Затем кто-то внезапно включил в темной комнате свет, а может солнце заглянуло в окно, и тогда застывший перед собственным отражением Виталий увидел все вещи разом - четко и ясно. Словно фотоаппарат навел картинку на резкость.
- Вот теперь-то я проснулся! - провозгласил он. - Звони в лабораторию, мне обещали продемонстрировать опытные образцы еще в середине месяца. Встречу с пожарниками отмени. Надоели эти взяточники. Общение с министерскими нужно свести до получаса. А где... Лиза?
- Вы договорились встретиться на благотворительном концерте, - учтиво напомнил Федор.
- Точно.
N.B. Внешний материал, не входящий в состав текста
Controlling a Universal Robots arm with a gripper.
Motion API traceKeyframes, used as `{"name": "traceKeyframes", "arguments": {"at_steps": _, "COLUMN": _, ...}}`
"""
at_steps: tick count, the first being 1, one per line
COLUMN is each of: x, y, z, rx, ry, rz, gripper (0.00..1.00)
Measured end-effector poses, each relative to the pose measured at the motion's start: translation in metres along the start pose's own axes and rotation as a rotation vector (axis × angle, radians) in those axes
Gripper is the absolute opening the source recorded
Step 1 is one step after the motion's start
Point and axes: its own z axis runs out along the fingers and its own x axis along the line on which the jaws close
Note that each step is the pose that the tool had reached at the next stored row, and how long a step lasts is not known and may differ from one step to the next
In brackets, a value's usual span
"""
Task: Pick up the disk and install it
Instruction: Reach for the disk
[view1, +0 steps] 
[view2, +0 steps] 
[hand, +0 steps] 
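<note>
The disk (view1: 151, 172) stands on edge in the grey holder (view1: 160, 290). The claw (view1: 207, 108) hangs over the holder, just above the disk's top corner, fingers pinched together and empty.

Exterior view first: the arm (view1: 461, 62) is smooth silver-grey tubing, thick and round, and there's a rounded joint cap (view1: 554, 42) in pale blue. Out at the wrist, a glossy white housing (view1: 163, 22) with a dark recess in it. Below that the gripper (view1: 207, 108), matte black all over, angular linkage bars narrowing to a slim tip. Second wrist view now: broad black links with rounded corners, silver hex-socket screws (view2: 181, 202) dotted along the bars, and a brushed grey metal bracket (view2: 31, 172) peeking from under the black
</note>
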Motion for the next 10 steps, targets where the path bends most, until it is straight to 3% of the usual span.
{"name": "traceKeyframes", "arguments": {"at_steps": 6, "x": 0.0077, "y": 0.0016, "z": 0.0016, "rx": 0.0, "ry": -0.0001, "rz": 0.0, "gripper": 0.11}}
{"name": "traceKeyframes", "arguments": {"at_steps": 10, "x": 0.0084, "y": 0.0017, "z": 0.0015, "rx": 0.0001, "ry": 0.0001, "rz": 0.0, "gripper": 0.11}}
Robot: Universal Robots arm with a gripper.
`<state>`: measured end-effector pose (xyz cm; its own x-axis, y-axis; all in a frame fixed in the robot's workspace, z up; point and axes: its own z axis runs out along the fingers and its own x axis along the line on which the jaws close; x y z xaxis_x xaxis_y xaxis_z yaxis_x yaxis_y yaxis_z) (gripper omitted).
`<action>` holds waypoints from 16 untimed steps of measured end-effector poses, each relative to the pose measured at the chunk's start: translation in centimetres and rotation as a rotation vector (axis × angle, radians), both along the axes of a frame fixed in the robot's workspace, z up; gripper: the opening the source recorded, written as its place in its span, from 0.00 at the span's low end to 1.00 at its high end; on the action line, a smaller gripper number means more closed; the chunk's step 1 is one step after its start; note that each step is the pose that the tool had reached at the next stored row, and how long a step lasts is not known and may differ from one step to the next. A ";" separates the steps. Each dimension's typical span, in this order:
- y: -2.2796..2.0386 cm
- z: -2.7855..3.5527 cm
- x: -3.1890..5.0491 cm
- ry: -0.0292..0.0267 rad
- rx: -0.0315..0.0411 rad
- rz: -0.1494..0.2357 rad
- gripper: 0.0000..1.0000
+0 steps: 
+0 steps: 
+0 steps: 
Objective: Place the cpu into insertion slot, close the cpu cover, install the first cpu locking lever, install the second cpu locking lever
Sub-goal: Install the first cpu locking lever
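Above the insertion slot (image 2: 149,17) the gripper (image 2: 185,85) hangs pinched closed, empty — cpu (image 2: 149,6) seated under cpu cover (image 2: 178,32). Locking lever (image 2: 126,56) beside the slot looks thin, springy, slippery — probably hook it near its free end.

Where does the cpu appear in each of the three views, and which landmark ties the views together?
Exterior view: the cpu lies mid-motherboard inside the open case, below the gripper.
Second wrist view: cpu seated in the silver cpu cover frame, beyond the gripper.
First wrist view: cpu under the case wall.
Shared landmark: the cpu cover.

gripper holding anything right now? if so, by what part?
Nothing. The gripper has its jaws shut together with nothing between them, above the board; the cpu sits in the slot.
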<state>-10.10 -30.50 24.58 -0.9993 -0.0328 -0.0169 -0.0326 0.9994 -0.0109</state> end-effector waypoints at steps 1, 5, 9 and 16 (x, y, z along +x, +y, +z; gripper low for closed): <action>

Верно. Спасибо... Гм, ну что же?
- Все готово, шеф. Машина уже ждет, - подобрался Федор.
- Наташенька, - Виталий ласково улыбнулся горничной, - завтрак просто чудо. До вечера!
- И вам счастливо, Виталий Георгиевич!
Они прошли по коридору в холл особняка, и ему больше не понадобилось осматривать интерьер, чтобы восстановить в памяти все детали. Перед порогом была ступенька, следовало чуть выше поднимать ноги. Чтобы спуститься на крыльцо, нужно завернуть вправо. Петли, когда их поворачивают, сильно скрипят, а водосток от прошлогодней грозы погнулся и в дождь льет воду прямо на ступени. Это знание было того же рода, что и знание о впадении Волги в Каспийское море.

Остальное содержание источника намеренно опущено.